[FEATURE] Hybrid Search should provide scores of sub queries for understanding/debugging the results.

opensearch-project / neural-search

Plugin that adds dense neural retrieval into the OpenSearch ecosytem

Apache License 2.0

63 stars 66 forks source link

[FEATURE] Hybrid Search should provide scores of sub queries for understanding/debugging the results. #658

Open vamshin opened 7 months ago

vamshin commented 7 months ago

Is your feature request related to a problem?

Hybrid search doesn't return the scores of each individual query, making it difficult to debug why fragments were included/excluded

What solution would you like?

As part of _explain API, we should provide scores of sub queries for understanding/debugging the results.

smacrakis commented 2 months ago

Yes, customers would like to see both scores from hybrid search, both for debugging and for training LTR models.

smacrakis commented 2 months ago

We were also hoping for this feature in 2.16 for our own work (with OSC) in tuning hybrid search using LTR.

yuye-aws commented 2 months ago

Are we also going to support explain API for KNN queries like: https://github.com/opensearch-project/k-NN/issues/875?

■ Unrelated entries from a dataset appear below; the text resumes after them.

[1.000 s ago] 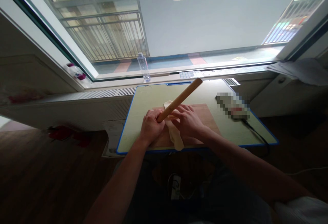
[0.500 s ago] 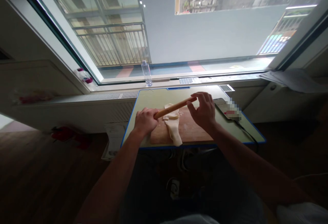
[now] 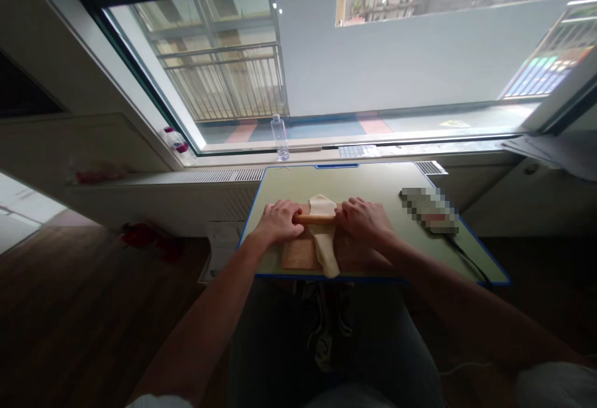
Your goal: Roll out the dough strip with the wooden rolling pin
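Observation:
A wooden rolling pin [image 3: 317, 219] lies crosswise over a long strip of pale dough [image 3: 325, 249]. My left hand [image 3: 278, 220] is closed round the pin's left end. Round its right end my right hand [image 3: 364, 220] is closed too. The dough rests on a wooden cutting board [image 3: 298, 255], running from its far side to its near edge, where the end hangs slightly over. Both hands are above the board, one on each side of the dough.
The board lies on a small pale-green table [image 3: 289, 184] with a blue rim. At the table's right is a blurred-out device [image 3: 431, 210] with a black cable [image 3: 469, 260]. A clear bottle [image 3: 280, 137] stands on the windowsill ahead, and a second bottle [image 3: 176, 140] is farther left.
The rolling pin has gone from slanted and raised to level across the dough. My right hand has lowered and closed round its end. The view has shifted slightly left.

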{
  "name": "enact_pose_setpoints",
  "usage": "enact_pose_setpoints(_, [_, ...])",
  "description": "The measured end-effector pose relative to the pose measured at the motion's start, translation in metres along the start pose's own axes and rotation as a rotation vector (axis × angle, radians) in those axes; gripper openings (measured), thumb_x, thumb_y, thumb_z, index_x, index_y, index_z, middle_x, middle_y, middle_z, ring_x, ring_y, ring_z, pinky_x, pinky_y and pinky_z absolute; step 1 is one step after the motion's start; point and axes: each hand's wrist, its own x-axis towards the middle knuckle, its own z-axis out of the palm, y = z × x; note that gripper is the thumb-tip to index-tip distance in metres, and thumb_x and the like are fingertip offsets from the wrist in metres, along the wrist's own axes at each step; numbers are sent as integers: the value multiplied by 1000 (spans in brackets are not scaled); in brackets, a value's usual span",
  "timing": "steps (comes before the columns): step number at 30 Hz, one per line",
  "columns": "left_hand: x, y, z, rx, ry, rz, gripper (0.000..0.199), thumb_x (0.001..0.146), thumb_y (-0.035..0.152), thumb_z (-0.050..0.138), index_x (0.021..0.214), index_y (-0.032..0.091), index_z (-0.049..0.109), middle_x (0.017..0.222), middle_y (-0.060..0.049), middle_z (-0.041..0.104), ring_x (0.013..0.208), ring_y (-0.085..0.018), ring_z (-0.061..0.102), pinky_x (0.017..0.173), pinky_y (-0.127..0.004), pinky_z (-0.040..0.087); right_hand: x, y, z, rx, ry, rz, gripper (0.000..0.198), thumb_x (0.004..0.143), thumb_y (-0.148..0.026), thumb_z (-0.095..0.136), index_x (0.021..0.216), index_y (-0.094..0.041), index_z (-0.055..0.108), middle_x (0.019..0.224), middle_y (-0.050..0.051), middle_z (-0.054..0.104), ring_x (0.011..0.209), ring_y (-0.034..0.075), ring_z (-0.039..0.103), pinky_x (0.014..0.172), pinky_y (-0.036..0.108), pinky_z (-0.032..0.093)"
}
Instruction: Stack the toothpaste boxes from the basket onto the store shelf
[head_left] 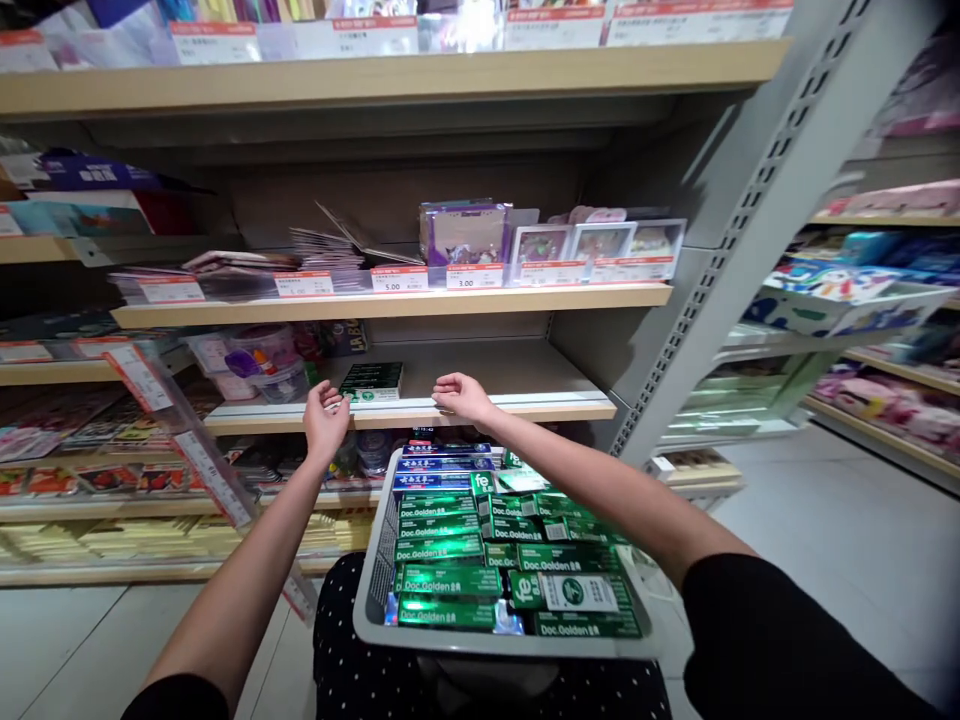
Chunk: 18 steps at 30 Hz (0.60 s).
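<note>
From my remote station, the head camera gives me the shelving unit [780, 190] across most of the view, its slotted metal upright leaning along the right side. I look onto a low shelf [495, 372] with a pale front edge, and over it a narrower-looking shelf of goods. On the near side, right of centre, a grey basket [517, 646] sits over dark cloth with white dots.

The two bare arms reach forward from black sleeves. I have the left hand [326, 415] at the shelf's front edge, fingers loosely bent and partly open, just left of a stack of dark green boxes [373, 380]; I see nothing in its grasp and cannot tell whether it touches the stack. The right hand [459, 397] is over the same edge, right of the stack and apart from it, fingers half curled, with nothing visible in hold.

Clear tubs [274, 368] stand left of the stack, and a purple-edged pack [465, 235] is on the shelf above. Inside the basket, green boxes [450, 582] marked Doc.Golden lie in rows, near to far, with blue boxes [442, 465] at the far left. Smallest are the red-topped price labels [474, 277] along the upper shelf's edge.
</note>
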Motion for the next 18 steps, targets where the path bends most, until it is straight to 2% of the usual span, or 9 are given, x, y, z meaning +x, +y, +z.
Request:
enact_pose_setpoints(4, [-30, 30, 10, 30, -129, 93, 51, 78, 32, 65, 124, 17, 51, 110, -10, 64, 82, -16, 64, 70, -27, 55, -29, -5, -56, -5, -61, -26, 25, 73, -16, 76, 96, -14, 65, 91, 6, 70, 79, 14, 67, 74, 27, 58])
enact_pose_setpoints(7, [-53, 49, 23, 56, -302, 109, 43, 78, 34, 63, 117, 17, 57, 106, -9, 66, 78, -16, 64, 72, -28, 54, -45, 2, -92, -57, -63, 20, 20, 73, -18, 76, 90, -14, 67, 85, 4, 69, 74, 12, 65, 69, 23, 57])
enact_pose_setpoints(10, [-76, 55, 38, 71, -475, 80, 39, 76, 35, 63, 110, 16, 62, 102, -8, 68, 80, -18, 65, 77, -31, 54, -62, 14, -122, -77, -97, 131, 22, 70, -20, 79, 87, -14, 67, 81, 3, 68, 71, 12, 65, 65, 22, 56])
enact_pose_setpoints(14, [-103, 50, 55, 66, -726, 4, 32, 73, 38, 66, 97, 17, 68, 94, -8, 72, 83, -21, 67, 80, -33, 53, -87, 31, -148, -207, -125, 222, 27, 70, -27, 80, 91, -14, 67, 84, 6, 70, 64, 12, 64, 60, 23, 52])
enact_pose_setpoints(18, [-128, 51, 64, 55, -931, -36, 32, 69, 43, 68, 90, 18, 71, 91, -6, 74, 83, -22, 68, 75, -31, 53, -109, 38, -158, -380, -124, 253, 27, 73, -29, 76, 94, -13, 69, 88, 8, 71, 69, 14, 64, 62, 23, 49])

smacrakis commented 2 months ago

The documentation on _explain says "The explain API is an expensive operation in terms of both resources and time. On production clusters, we recommend using it sparingly for the purpose of troubleshooting." If this is true, then returning the subquery scores via _explain is not going to be viable for LTR in production if the subquery scores are being used as features. Do we have a path to returning the scores more efficiently?

zhichao-aws commented 2 months ago

The documentation on _explain says "The explain API is an expensive operation in terms of both resources and time. On production clusters, we recommend using it sparingly for the purpose of troubleshooting." If this is true, then returning the subquery scores via _explain is not going to be viable for LTR in production if the subquery scores are being used as features. Do we have a path to returning the scores more efficiently?

I have the same question. Customers may need the absolute scores as input features for downstream systems. While current hybrid query just normalize the scores and we lose that information.